= Activity =
In the entries below, find the line with "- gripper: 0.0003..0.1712" and print exactly every line from there up to and including the line with "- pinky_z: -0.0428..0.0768", with no other lines.

Collected data entries
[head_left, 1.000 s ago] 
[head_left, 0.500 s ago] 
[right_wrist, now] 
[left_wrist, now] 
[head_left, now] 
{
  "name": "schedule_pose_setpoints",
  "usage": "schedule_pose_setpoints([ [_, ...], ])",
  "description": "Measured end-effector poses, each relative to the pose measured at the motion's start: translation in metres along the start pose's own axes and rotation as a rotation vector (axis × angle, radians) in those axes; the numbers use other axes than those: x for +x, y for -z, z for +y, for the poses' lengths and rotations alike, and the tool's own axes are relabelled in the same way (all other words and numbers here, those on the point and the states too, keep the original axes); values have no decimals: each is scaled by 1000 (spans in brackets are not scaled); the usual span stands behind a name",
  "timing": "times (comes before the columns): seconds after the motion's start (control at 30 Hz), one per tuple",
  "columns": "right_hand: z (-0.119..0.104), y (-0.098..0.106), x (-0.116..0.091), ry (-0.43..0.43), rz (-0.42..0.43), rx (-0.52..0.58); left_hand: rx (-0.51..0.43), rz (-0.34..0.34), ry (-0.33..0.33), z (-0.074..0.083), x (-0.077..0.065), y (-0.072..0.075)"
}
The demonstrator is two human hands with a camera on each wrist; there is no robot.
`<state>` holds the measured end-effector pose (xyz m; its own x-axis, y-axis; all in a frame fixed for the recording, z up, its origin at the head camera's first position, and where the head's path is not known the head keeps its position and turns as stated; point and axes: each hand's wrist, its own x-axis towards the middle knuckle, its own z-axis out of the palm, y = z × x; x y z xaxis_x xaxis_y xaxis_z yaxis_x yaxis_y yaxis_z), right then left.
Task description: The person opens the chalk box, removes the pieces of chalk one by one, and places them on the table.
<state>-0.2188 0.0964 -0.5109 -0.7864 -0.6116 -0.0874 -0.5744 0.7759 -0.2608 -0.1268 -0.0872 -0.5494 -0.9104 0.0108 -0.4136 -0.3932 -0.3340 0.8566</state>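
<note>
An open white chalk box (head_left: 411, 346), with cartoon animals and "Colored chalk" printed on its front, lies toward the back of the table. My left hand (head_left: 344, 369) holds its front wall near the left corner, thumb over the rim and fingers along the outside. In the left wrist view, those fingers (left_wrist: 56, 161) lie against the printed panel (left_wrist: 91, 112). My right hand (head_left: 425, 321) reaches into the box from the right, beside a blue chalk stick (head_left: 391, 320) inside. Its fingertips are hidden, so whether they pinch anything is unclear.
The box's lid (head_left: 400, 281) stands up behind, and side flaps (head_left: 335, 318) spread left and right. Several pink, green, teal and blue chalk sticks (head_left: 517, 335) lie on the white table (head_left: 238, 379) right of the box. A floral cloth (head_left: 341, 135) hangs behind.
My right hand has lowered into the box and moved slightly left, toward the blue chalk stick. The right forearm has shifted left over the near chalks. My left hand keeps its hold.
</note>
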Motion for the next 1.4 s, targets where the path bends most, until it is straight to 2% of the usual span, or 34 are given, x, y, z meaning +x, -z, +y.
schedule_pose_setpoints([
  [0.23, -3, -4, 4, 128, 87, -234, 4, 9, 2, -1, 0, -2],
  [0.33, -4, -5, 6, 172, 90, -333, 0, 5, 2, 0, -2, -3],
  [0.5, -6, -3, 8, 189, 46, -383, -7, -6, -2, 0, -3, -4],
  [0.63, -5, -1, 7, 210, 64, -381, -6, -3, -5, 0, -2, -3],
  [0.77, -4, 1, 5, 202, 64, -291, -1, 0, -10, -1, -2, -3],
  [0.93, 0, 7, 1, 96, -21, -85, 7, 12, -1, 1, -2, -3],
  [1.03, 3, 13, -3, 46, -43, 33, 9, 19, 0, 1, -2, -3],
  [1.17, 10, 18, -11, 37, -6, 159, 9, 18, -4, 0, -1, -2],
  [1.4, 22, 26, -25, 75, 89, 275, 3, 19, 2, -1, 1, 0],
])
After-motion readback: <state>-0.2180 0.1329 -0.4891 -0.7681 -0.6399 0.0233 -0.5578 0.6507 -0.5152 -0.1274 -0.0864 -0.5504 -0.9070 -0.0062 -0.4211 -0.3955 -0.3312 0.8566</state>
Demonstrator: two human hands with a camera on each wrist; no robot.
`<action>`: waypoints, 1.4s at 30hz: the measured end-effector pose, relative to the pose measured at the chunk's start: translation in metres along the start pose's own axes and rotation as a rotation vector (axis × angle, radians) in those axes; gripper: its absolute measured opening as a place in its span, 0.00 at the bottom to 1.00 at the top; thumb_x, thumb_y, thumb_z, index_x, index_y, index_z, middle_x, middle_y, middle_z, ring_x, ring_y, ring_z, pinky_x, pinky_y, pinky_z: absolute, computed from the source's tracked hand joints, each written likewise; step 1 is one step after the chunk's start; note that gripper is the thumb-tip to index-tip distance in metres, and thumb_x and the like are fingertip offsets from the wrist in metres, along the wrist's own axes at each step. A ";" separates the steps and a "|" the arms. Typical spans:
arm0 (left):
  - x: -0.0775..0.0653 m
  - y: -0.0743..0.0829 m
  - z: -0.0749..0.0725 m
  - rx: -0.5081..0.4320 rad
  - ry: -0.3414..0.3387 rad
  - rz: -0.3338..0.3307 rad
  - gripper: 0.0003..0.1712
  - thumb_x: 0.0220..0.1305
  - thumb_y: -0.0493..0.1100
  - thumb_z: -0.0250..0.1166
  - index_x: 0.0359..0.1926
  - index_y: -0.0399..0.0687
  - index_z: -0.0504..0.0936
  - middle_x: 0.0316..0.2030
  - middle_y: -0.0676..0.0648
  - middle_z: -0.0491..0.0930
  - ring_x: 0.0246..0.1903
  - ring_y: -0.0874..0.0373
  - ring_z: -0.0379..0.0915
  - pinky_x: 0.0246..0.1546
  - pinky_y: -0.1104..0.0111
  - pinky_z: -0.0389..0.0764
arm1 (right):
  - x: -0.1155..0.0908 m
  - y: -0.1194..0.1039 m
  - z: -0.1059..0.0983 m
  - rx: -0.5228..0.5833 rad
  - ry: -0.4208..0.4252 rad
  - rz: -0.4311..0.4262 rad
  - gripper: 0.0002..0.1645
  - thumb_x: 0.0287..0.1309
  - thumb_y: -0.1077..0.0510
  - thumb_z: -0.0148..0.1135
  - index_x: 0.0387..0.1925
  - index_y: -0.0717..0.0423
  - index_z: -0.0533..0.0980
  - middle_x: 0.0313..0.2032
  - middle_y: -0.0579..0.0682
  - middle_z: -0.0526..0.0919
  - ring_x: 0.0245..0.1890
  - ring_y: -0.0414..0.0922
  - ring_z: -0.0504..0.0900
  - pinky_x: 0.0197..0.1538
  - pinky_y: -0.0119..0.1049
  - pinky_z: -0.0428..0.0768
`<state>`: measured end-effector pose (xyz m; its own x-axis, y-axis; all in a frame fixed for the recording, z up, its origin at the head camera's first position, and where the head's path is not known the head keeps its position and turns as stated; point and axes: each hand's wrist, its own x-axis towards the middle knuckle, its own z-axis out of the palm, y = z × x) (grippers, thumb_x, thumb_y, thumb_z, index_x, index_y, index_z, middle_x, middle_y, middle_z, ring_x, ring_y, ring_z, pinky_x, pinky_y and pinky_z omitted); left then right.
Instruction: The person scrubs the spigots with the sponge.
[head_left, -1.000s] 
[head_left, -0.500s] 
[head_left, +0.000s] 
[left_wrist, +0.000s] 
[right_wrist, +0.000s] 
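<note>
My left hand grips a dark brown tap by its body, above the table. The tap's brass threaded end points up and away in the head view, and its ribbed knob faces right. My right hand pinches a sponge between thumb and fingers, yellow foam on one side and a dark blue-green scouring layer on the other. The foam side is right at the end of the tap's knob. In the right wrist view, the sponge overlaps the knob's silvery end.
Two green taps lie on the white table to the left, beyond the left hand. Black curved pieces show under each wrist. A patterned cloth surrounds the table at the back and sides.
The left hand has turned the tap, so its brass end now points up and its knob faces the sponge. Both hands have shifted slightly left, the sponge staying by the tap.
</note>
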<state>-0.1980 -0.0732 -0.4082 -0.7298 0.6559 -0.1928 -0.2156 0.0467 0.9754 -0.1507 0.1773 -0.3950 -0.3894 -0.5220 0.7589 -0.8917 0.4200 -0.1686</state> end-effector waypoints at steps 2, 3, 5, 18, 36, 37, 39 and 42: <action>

= Task solution =
  - gripper: 0.0003..0.1712
  - thumb_x: 0.0220..0.1305
  - thumb_y: -0.0493..0.1100
  - thumb_z: -0.0250..0.1166
  - index_x: 0.0359..0.1926
  - index_y: -0.0399..0.0687
  - index_z: -0.0504..0.0936
  - middle_x: 0.0316..0.2030
  - middle_y: -0.0676..0.0648
  - middle_z: -0.0491..0.0930
  - ring_x: 0.0246..0.1903
  - ring_y: -0.0874..0.0373
  - ring_z: -0.0379..0.0915
  - pinky_x: 0.0246..0.1546
  - pinky_y: -0.1104..0.0111
  - pinky_z: -0.0389..0.0764
arm1 (right):
  - x: -0.1155..0.0908 m
  - y: -0.1194..0.1039 m
  - z: -0.1059..0.0983 m
  - rx: -0.5228..0.5833 rad
  - ry: -0.4208..0.4252 rad
  - rz: -0.4311..0.4262 rad
  - gripper: 0.0002..0.1645
  - thumb_x: 0.0287..0.1309
  - thumb_y: -0.1077..0.0510
  - thumb_z: -0.0148..0.1135
  - index_x: 0.0387..0.1925
  - index_y: -0.0717..0.0423
  - index_z: -0.0533..0.0980
  - middle_x: 0.0313..0.2032
  - middle_y: -0.0579..0.0682
  - middle_z: -0.0526..0.0919
  - ring_x: 0.0245..0.1890
  - ring_y: -0.0414..0.0922
  - ring_z: -0.0504..0.0900
  - pinky_x: 0.0197..0.1538
  - pinky_y: -0.0119..0.1049
  - pinky_z: -0.0428..0.0768

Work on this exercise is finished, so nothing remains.